Solution: Better disclosures. Highlight the five to ten material attributes of a mutual fund scheme in point size that is easily readable.
Problem: Mis-selling and churning.
The mutual fund agent is the weakest link in the mutual fund industry today. Just passing a qualifying exam allows the agent to sell what he likes without any responsibility. The agents maximise their commissions and not the interest of the investor. Not only do they sell ‘inappropriate’ (for example, a tech fund to a risk-averse retired investor) products, but also encourage investors to ‘churn’ (frequent buying and selling that earns distributors commission) their portfolios frequently. If a distributor is able to churn a Rs 25 lakh portfolio four times, he gets to make Rs 2.5 lakh out of one client.
Solution: Need to get the distributors under the regulatory scanner. Disclosure and ownership of recommendation clauses in the regulation are needed.
Problem: IPO games.
Since investors believe that a mutual fund IPO works the same way as a stock IPO (premium is build into the price over time and getting in at Rs 10 is better than getting in at Rs 50), the industry is doing everything to take advantage of this misconception. Most major fund houses have come out with several ‘new’ schemes in the last eight months to take advantage of the bull run, while the basic nature of the scheme does not change. Fund houses like new issues because they are easier to sell and they get their marketing costs back (Sebi rules allow fund houses to recover 6 per cent of the funds collected as new issue expenses from the investors) and the agents push them since they earn a higher commission of these than older schemes.

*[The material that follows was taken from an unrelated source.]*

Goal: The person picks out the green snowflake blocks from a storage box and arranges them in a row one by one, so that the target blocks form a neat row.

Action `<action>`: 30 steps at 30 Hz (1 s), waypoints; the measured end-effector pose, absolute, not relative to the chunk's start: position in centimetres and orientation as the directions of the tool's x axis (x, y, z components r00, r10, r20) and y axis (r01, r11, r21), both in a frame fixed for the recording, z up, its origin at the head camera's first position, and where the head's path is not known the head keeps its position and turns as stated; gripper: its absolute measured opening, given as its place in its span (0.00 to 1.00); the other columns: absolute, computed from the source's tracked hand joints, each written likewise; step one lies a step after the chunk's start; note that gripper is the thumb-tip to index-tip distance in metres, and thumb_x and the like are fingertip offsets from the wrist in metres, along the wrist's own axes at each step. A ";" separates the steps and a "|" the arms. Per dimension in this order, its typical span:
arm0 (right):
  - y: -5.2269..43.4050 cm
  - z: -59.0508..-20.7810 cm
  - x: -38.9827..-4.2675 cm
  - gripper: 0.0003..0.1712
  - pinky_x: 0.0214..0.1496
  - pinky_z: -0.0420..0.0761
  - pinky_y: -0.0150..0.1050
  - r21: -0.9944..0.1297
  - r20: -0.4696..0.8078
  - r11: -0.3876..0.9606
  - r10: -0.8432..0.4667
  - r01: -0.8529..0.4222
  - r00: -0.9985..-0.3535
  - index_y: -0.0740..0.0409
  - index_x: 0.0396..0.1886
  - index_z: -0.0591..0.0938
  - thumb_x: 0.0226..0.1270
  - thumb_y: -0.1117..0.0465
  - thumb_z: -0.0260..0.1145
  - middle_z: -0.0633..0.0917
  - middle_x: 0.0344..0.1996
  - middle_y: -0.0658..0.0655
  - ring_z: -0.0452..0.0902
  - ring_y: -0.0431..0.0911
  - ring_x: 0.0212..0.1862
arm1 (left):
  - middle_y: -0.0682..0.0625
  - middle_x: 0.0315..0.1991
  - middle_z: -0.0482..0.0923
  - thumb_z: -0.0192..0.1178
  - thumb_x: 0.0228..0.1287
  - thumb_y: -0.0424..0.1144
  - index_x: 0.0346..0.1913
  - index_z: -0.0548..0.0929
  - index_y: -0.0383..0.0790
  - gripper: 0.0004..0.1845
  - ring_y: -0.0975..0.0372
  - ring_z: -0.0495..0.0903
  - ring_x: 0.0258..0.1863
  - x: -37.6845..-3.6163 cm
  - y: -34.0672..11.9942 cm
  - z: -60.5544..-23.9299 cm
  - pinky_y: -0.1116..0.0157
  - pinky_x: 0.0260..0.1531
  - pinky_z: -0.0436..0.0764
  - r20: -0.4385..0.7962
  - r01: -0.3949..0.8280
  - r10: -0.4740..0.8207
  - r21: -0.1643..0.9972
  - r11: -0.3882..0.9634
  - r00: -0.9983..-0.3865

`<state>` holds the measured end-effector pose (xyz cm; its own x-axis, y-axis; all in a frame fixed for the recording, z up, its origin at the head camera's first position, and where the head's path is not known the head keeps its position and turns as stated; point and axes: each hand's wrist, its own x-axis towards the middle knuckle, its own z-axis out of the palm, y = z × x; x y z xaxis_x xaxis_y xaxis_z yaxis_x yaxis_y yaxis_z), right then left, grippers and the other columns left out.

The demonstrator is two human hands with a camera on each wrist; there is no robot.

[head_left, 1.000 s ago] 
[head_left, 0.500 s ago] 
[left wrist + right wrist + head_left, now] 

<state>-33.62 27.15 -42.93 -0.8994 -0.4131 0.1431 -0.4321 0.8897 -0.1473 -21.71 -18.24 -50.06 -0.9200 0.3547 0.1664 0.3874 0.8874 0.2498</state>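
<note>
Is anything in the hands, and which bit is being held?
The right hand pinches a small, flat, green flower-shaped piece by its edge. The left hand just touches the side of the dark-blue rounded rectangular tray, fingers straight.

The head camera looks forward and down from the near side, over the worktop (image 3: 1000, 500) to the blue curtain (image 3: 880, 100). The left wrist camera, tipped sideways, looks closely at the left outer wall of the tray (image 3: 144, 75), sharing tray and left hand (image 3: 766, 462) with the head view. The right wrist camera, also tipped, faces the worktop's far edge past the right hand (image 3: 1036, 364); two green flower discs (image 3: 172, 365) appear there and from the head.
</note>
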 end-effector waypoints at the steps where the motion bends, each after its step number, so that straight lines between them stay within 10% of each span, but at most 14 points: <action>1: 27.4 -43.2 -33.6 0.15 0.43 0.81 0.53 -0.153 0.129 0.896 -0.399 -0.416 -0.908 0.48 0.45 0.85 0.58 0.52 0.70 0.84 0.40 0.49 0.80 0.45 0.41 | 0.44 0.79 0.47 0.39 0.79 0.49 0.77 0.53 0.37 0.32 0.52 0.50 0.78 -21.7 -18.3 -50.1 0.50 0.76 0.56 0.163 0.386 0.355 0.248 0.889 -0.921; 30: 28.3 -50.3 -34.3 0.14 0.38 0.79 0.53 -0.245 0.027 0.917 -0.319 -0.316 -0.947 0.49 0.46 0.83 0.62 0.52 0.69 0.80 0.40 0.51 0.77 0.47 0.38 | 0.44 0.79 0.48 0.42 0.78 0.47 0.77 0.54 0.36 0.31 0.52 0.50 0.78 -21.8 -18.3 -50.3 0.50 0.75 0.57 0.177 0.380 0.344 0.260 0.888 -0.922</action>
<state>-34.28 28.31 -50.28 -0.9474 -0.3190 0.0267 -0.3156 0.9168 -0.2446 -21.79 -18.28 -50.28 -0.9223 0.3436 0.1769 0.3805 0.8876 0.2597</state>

Solution: More innovations. Like the variable cost fund. Like the split capital fund. The industry is already dividing itself to the fund houses that gather the most AUM and those that give consistent performance and innovative products.
New ideas in Fundsville
New things can happen in funds in at least four ways: a new fund house launches its first scheme, a new category of assets comes into the fund market, an existing fund house launches a truly innovative scheme or there is some change in the cost structure that benefits the investor. The last six months have seen three of the above happening. The fourth – a new asset class – will happen with the launch of gold funds later this year. Fidelity, a new entrant to fund management in India, is working on the concept of just one equity scheme in its portfolio, unlike the prevalent practice of launching several schemes that basically do the same thing. In the innovation space, not surprisingly, the true innovation in the mutual funds is coming not from the AUM gathering market leaders, but the smaller and newer fund houses. Sahara Mutual fund last week launched its new equity scheme Wealth Plus. Costs in this scheme are related to performance. This scheme will only charge the allowed management fee of 1 per cent, if the fund delivers positive return and also outperforms its benchmark, the S&P CNX 500. Even if the fund beats the benchmark but delivers negative returns, the fund house would charge only half the maximum permissible management fee.
Another first for India is from Benchmark Mutual Fund, known for its Exchange Traded Funds (a low cost way to do smart indexing) with its Split Capital Fund. This is an attempt to split the risk according to risk appetite amongst investors. There is a class of equity investors who want some of the growth that equity gives without putting their principal at risk. For such investors Class A of this three year closed end scheme will work. For those who are willing to take a higher risk, Class B will work.